19th, 25th, 29th, 32nd and 37th
Prime Minister of Italy
In office
May 15, 1892 – December 15, 1893
Monarch Umberto I
Preceded by Marchese di Rudinì
Succeeded by Francesco Crispi
In office
November 3, 1903 – March 12, 1905
Monarch Victor Emmanuel III
Preceded by Giuseppe Zanardelli
Succeeded by Tommaso Tittoni
In office
May 29, 1906 – December 11, 1909
Monarch Victor Emmanuel III
Preceded by Sidney Sonnino
Succeeded by Sidney Sonnino
In office
March 30, 1911 – March 21, 1914
Monarch Victor Emmanuel III
Preceded by Luigi Luzzatti
Succeeded by Antonio Salandra
In office
June 15, 1920 – July 4, 1921
Monarch Victor Emmanuel III
Preceded by Francesco Saverio Nitti
Succeeded by Ivanoe Bonomi

Born October 27, 1842(1842-10-27)
Died July 17, 1928 (aged 85)
Political party Liberal / Italian Liberal Party

Giovanni Giolitti (October 27, 1842 – July 17, 1928) was an Italian statesman.
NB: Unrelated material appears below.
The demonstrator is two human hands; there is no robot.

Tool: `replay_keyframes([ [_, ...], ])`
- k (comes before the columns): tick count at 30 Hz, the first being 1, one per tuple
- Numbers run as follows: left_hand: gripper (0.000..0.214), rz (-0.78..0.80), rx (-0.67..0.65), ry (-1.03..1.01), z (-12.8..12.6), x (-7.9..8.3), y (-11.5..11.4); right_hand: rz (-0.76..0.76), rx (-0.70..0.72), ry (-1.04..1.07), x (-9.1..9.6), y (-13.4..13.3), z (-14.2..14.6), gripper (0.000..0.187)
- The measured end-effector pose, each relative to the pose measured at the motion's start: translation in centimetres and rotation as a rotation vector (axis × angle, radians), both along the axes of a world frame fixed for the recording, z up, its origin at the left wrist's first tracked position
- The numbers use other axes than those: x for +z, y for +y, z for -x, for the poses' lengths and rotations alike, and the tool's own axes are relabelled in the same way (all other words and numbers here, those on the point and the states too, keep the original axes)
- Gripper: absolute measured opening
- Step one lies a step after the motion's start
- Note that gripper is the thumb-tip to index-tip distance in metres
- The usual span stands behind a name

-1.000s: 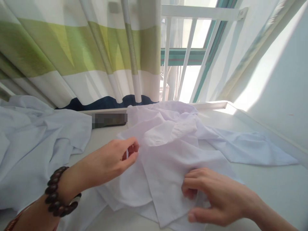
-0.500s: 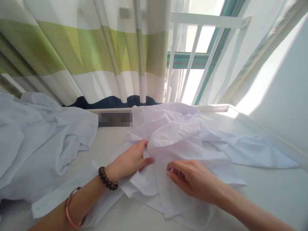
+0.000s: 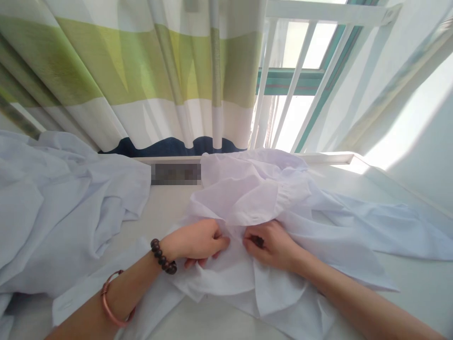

He was Prime Minister of Italy five times between 1892 and 1921.

Contents

Biography

Giolitti was born at Mondovì (Piedmont). After a rapid career in the financial administration he was, in 1882, appointed councillor of state and elected to the Chamber of Deputies (the lower house of Parliament). As deputy he chiefly acquired prominence by attacks on Magliani, treasury minister in the Depretis cabinet, and on 9 March 1889 was himself selected as treasury minister by Prime Minister Crispi. On the fall of the di Rudinì cabinet in May 1892, Giolitti, with the help of a court clique, succeeded to the premiership.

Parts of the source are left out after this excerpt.